I've dropped my share of guns over the years - thank god they all have drop safeties (firing pin blocks)


----------



## Rustycompass (Jun 25, 2006)

*Thanks to BOTH of you... P97 and Maximo*

Thanks for sharing guys, It did take guts for BOTH of you to share your storys. Alot of other folks wouldn't have done that...perhaps for fear of catching the flak of wisecracks from others. It's a GREAT reminder to be cautious & watch out for ourselves & our shooting friends. It just goes to show you it can happen to any of us, the past~time / hobbie or sport that we all enjoy can be dangerous.

P97 and Maximo are top noch folks & always contribute good posts/info to the forum.... thanks


----------



## 2400 (Feb 4, 2006)

Thanks for the stories, it is a good reminder about what can happen when your attention wanders for just a second. P97 and Maximo, I've had several people in my classes over the years that did the same basic thing and got the same result. I agree with almost all of what you said except the part about safe handling. Dropping a gun isn't safe handling.


----------



## -gunut- (May 8, 2006)

My friend's father had an AD once. When he was a kid, him and his friend were trying to get their .22 rifle to go full auto. This friend was tinkering with it and hit the trigger and sent a round into my friend's father's leg. He can now flex his leg and make a hole appear in his calf.


----------



## Guest (Jul 10, 2006)

Only experiences like that was when I got shot in the knee with a crossbow pistol by my friend when I was 7 and another time when I was 13 I almost got shot in the foot by a .223 rifle because of an idiot friend of mine.


----------



## 2400 (Feb 4, 2006)

Here's a link to a good write up about a negligent discharge.

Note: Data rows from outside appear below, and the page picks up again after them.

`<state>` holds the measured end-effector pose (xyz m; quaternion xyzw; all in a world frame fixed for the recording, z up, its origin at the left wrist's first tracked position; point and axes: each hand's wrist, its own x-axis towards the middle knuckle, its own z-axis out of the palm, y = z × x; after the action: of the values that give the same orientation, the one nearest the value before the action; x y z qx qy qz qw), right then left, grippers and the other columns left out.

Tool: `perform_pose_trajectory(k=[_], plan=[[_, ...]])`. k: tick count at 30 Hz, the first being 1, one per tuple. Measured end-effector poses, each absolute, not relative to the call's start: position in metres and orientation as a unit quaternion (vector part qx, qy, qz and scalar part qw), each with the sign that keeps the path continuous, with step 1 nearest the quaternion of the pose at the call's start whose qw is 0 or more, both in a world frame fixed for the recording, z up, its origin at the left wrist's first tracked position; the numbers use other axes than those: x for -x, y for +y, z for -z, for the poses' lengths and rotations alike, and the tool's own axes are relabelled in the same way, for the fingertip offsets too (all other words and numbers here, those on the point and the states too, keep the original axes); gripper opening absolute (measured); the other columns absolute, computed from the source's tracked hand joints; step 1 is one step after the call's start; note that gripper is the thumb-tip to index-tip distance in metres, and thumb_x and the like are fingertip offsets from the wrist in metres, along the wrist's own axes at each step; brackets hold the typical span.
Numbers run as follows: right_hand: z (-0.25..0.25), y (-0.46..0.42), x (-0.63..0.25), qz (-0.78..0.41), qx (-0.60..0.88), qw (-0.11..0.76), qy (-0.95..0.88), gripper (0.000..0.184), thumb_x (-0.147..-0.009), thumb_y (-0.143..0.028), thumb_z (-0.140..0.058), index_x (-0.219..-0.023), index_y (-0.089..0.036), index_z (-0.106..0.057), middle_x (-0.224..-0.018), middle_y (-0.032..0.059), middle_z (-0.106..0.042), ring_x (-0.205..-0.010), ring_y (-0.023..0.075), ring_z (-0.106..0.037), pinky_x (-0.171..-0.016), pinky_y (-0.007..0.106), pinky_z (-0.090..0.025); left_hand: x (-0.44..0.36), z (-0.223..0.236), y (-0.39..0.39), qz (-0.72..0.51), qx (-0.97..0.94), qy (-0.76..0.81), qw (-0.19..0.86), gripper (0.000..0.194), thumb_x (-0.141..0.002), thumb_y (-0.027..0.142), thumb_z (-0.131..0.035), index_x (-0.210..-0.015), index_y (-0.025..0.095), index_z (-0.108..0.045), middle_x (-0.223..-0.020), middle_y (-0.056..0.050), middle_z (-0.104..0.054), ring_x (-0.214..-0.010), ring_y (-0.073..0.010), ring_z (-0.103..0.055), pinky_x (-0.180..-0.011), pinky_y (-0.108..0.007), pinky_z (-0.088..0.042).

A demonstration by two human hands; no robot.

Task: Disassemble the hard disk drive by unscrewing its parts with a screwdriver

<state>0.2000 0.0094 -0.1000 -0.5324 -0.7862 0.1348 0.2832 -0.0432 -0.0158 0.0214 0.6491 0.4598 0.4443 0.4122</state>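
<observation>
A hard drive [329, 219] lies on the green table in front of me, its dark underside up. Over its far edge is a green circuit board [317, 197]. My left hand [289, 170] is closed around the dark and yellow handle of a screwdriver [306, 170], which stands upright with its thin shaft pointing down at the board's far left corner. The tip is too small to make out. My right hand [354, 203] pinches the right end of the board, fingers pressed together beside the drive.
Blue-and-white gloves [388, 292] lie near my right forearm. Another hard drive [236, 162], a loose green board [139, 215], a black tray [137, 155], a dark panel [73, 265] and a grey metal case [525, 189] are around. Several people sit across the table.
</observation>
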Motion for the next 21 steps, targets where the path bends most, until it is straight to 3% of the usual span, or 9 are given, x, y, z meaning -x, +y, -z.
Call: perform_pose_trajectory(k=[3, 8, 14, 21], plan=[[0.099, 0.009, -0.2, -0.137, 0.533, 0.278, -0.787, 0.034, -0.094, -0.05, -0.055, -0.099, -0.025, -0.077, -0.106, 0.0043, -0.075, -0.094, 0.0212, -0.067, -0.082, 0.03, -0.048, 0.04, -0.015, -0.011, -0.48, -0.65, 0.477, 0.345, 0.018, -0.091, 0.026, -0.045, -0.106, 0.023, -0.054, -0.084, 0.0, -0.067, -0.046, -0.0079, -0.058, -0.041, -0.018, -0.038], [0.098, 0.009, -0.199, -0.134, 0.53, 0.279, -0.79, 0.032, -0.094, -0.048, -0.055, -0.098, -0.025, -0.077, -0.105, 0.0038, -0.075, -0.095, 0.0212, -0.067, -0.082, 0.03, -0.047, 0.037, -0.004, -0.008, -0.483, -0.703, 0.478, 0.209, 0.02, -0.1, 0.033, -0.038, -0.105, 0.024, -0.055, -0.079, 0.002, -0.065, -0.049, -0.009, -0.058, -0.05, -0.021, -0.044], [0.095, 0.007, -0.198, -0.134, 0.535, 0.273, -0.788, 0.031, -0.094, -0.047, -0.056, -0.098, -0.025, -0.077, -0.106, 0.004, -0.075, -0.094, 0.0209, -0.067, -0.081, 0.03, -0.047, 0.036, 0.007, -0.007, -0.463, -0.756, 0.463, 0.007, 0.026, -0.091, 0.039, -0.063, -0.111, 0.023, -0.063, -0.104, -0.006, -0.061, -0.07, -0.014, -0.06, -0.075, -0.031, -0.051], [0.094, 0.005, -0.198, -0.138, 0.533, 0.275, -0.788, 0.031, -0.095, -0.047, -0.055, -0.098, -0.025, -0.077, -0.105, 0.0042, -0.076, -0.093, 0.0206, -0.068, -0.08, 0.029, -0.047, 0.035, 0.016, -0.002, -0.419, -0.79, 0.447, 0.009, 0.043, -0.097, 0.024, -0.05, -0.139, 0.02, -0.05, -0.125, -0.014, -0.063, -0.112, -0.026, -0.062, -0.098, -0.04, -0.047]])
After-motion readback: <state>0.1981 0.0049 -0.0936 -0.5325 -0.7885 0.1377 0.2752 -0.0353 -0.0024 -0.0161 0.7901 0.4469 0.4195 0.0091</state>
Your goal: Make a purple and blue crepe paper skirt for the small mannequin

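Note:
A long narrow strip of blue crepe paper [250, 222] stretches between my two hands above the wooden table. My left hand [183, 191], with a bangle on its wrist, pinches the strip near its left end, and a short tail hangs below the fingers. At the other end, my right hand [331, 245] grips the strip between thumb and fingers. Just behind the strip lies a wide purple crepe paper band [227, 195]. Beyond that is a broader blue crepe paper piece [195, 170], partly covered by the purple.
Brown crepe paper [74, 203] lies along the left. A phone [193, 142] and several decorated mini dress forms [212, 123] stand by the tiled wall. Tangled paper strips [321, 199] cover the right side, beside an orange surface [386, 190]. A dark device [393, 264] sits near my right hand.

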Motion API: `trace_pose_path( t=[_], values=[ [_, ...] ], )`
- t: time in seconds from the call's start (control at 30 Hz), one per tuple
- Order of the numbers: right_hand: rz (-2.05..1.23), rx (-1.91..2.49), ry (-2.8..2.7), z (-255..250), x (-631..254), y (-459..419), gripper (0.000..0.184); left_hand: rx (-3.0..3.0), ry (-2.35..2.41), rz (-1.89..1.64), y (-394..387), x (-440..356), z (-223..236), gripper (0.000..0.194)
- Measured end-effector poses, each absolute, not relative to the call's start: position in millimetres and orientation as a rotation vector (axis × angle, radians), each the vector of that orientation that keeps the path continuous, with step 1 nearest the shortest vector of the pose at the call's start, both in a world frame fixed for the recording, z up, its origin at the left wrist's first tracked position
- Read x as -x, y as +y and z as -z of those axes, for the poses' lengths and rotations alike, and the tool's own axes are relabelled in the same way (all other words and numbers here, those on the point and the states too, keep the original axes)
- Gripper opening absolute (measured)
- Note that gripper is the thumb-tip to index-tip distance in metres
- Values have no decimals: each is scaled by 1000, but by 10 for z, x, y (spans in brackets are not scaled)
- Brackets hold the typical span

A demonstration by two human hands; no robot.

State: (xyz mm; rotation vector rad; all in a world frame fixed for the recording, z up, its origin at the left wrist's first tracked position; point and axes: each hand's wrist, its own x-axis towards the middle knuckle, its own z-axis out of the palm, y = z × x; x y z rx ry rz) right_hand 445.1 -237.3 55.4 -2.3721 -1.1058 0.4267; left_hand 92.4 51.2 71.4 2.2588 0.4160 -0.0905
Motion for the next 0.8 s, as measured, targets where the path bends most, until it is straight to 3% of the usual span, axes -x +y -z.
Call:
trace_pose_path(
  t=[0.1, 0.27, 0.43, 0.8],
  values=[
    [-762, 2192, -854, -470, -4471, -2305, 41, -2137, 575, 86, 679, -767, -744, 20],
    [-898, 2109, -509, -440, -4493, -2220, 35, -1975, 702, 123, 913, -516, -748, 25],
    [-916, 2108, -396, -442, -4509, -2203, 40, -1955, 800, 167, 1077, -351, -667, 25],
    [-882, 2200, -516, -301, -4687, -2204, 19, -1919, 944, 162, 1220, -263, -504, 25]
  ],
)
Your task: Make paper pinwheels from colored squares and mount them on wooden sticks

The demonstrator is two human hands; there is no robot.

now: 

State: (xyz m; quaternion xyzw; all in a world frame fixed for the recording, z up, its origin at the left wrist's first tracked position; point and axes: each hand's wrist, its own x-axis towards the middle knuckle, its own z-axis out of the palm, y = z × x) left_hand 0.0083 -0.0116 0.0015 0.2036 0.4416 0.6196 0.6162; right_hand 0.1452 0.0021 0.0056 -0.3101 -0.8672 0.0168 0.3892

http://www.thegunzone.com/nd.html


----------



## Shipwreck (Jan 26, 2006)

On another forum, a few months back, a gun shot himself in the hand trying to disassemble his gun. Pretty nasty too - he posted the pics and stuff... Yuck!


----------



## Bob Wright (May 10, 2006)

*Good Point!*

I hate to sound like a Goody-Two-Boots, but I've never had an accidental discharge, thank God for that. I attribute this to having a Mother dead set against my having guns as a youngster and a Dad who smoothed the way for me. I lived with the knowledge that a miscue would end those priviledges.

First, I never kept a loaded gun around. And I learned how to check every gun myself to see if it were loaded, and how to clear it if it were. And I learned early on to check each gun everytime I picked it up after it had been out of my possession. At least two times that I can recall this had stood me in good stead. Once I was handed a .45 Geovernment Model Colt and told, "It's not loaded." I opened the slide and a live round popped out on the counter. Another time it was an Ithaca pump. When I racked the slide a shell flipped out and bounced off my chest. Never take anybody's word on that.

As to single action revolvers, I learned at a very tender age to keep an empty chamber under the hammer. Even with the New Models, I still practice that.

But Thanks for your posts. Safety is something that can never be over-emphasized!

Bob Wright


----------



## 2400 (Feb 4, 2006)

Shipwreck said:


> On another forum, a few months back, a gun shot himself in the hand trying to disassemble his gun. Pretty nasty too - he posted the pics and stuff... Yuck!


That's the link I posted.


----------



## Shipwreck (Jan 26, 2006)

Is it? I read about it on the XD Talk site, I think...


----------



## SuckLead (Jul 4, 2006)

Knock on wood, I've never personally had an accidental discharge. But I still have two stories!

A guy from my last job (I was an armored guard) had shot his bed with his Hi-Point. He just missed the guy sitting on it. But thankfully no one was hurt.

This story I love. I talked to another girl who had worked for another armored company than I did at some point and she told me this story. A guy she worked with had bought a new gun and was playing with it in the back of the truck one day. He accidently fired off a round, but made it into the front of the truck and closed it up before he or his partner got hit. The armored trucks are, obviously, bullet resistant. So the bullet spent some time bouncing around.


----------



## Thor (May 11, 2006)

I no longer ascribe to the "accidental discharge" terminology, just like I don't ascribe to term, "automobile accidents". For every problem, there is a cause, be it negligence or what.


----------



## P97 (May 8, 2006)

Thor said:


> I no longer ascribe to the "accidental discharge" terminology, just like I don't ascribe to term, "automobile accidents". For every problem, there is a cause, be it negligence or what.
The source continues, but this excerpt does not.